Ultimately, choosing an artist is a matter of the right person, at the right moment in his or her career, in the right context in the program—be that the artists he or she is paired with or the thematic umbrella for the episode. We also make a point of stressing the diversity that exists in contemporary art today, which means creating a roster each season that is even-handed in terms of not just kinds of work (painting, sculpture, photography, etc.) but also aesthetic philosophies and demographics (gender, race, age, nationality, etc.). The question I tend to ask myself is "Would my understanding of contemporary art be incomplete if I didn't know about this artist?"—when the answer is "yes," then it's likely he or she is a good candidate for Art21.
Starting a season is always the hardest part and we tend to work incrementally and organically on all fronts. Typically we'll begin by inviting three to four "elder statesman/stateswoman," artists whose works and careers couldn't be more different from one another. Once we have this basic beginning, these initial artists stand in for an episode. We'll start to ask ourselves who we would want to see paired with these artists and why, which leads us to thinking about themes, which in turn leads us to think about artists, and round and round until the roster is finalized. We do also tend to start with one concept or theme, and it's usually a word we've been hearing artists use recently or an idea that's been lurking in the background during the production of the previous season. It's a fairly humble process, and the hardest part is always filling the last few open slots.
Eve: Since we are making television, timing is also key. There are many artists on our "curatorial wall" (literally, a wall in our office painted with magnetic paint on which we have numerous artists names hanging) but sometimes the choice to include a given artist in a given season is inspired in part by a project they may be working on during our filming schedule. Having the opportunity to film Jeff Koons' historic show at Versailles was amazing, as was filming William Kentridge as he worked on various pieces that will inform his upcoming Metropolitan Opera commission "The Nose". Another ineffable quality we often seek is the iconic nature of many of the artists in the series—a helpful quality given the short duration of the segments, and the need to telegraph a lot of information in not much time.
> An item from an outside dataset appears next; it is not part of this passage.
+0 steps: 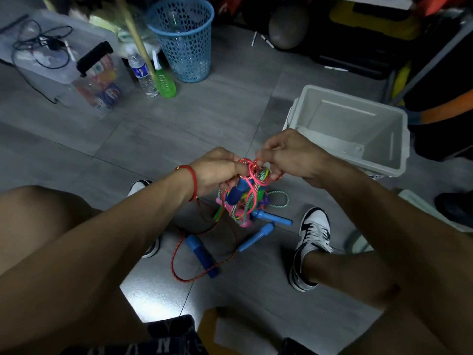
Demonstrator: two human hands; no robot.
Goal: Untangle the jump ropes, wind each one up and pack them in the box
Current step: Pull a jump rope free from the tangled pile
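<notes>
A tangle of jump ropes (245,198) in red, pink, green and teal cord hangs between my hands above the grey floor. My left hand (217,170), with a red band at the wrist, grips the top of the tangle from the left. My right hand (289,157) pinches red cord at the top from the right. Blue handles (258,237) and a darker blue handle (202,254) lie on the floor below, with a loop of red rope (179,272) beside them. The white box (358,129) stands open to the right and holds nothing.
A blue mesh basket (184,39) stands at the back, with a water bottle (142,73) and a green brush (165,84) beside it. A clear storage bin (58,60) sits at the back left. My shoes (312,242) flank the ropes.
</notes>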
I loved the segment on Cindy Sherman and the pre-history leading up to the seminal "untitled film stills". Is it difficult to get the artists to talk through the pre-cursors and influences that lead up to their most famous works? Eric
Wes: I think most artists are fully prepared to talk about early works and the trajectory that led to the works being made today. Many artists today regularly give lectures and are actively engaged in the historicization of their own career and the meaning of their work. But the most deadly thing for a documentary is for a story to feel to the viewer as canned or overly pre-planned. The difficult part for us then is making these genuinely interesting stories sound original and candid, as if they're being told for the first time.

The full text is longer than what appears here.